Clear message

Kudos to the Seniors and Law Enforcement Together (S.A.L.T.) and its subcommittee, the Assisted Living Action Group, for their informative presentation to council Monday night as part of the town’s call for input into its 2011 strategic plan.
While their main focus rests on what they see as a growing need for assisted living units here, it’s clear our aging population has many ramifications the town must tackle in the coming years—everything from housing and recreation to transportation, accessibility, and a myriad of others.
Calling it a tsunami that is sweeping right across Canada, S.A.L.T. co-chair Robert Schulz was right in noting “all levels of government are unprepared for [the] health and socials costs on this matter.”
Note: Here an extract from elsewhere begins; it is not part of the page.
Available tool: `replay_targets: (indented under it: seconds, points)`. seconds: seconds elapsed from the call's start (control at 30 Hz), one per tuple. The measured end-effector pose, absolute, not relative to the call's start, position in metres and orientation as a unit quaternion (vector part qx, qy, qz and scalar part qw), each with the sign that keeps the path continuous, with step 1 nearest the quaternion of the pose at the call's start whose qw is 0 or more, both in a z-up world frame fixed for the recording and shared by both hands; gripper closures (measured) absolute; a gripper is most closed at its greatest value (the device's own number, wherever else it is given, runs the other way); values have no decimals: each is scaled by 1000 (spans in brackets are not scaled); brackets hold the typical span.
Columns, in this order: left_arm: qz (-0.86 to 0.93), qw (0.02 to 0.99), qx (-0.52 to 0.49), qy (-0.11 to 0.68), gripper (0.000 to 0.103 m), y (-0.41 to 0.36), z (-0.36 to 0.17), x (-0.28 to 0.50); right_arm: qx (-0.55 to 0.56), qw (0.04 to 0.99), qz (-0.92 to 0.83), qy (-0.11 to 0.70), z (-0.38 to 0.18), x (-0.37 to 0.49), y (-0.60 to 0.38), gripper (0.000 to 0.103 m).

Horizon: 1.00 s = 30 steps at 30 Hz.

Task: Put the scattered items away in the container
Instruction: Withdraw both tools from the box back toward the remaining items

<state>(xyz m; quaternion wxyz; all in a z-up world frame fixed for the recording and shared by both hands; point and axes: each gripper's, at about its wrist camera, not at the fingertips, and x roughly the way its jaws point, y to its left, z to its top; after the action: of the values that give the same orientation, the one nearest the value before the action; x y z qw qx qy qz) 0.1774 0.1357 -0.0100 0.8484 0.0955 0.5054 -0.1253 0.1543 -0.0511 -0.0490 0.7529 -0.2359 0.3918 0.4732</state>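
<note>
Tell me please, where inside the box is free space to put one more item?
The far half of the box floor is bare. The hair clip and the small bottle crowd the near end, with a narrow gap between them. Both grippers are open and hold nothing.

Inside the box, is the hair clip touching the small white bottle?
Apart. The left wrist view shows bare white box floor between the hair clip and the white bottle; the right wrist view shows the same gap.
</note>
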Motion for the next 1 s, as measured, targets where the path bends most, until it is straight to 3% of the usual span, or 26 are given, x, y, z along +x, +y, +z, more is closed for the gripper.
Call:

The demographics certainly suggest Fort Frances is rapidly becoming a retirement community. According to the 2006 census, almost one-fifth of local residents were over age 65 while well over a third topped age 50—figures sure to be even higher here in 2011. And while the paper industry may roar back, coupled with promising mining projects in the district down the road, this “greying” trend simply cannot be ignored.
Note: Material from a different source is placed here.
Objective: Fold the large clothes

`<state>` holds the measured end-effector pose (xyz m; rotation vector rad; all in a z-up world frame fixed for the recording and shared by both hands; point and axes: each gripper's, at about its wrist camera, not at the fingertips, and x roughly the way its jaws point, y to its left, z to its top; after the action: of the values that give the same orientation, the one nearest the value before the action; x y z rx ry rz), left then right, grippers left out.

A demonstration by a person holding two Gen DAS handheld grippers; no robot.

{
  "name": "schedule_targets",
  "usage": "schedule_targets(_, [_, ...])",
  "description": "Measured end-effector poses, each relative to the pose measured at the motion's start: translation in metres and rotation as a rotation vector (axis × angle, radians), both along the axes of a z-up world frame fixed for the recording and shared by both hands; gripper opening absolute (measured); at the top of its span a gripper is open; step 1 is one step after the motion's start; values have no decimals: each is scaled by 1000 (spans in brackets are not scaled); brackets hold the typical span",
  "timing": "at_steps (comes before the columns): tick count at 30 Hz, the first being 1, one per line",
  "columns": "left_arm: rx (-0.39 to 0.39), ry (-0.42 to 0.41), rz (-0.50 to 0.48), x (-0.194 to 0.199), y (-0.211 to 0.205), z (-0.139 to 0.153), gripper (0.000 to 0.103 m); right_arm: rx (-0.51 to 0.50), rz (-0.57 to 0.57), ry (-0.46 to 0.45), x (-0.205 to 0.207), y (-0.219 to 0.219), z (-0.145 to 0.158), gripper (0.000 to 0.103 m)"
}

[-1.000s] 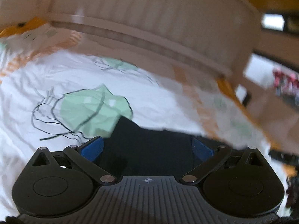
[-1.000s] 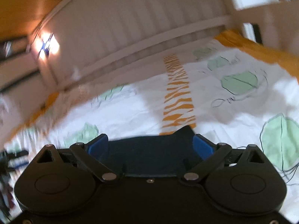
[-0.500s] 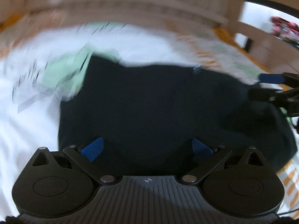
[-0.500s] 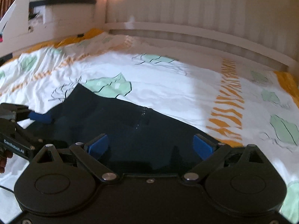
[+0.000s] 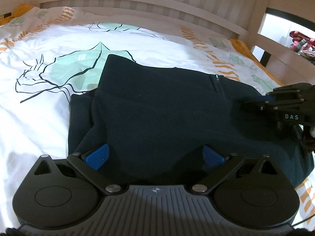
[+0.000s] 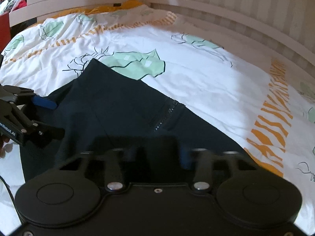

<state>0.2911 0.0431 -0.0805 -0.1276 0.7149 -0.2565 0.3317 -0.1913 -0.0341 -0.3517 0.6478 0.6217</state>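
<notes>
Dark navy knit garment (image 5: pixel 157 114) with a short zip (image 5: pixel 218 84), folded into a rough block, spread on the bed's white quilt (image 5: pixel 39 108) printed with green leaves and orange stripes. Directly ahead of and beneath the left hand-held gripper (image 5: pixel 154 156): that folded garment, its thick folded edge ahead and to the left. Blue pads (image 5: pixel 96 156) of the left hand-held gripper spread wide apart, low over the navy cloth, gripping nothing. Off to its right, over the garment's right edge: the right hand-held gripper (image 5: pixel 265 99), black with a white label on its body. Jaws of the right hand-held gripper (image 6: pixel 159 155) just drawn together within the last half second, now nearly closed and blurred in its own view; dark cloth beneath and around the fingertips, but impossible to tell whether any of it is pinched between them. To the left of the right hand-held gripper, over the garment's far side: the left one, one blue pad visible. Beyond both, past the quilt: pale slatted wooden bed frame (image 5: pixel 137 2).
</notes>
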Motion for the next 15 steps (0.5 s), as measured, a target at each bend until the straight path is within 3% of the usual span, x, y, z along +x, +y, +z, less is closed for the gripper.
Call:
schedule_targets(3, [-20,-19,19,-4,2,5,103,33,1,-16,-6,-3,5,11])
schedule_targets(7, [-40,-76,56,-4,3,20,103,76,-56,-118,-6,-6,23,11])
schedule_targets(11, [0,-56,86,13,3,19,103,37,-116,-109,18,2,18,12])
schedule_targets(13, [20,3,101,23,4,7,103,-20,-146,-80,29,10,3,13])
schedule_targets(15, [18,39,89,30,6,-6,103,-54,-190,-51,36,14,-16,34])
But if our aging population presents challenges, it offers opportunities, as well. Opportunities for private enterprise to meet the demand for assisted living, and businesses catering to seniors’ needs and consumption patterns. For its part, the town can follow the lead of places like Elliot Lake and market us as great place to retire, particularly among those who grew up in Fort Frances but then moved away to pursue a career.
The last thing we need to see is seniors moving away because the care or services they require are not offered here.
Seniors’ needs must be addressed in the strategic plan—and S.A.L.T. is to be commended for making that message loud and clear.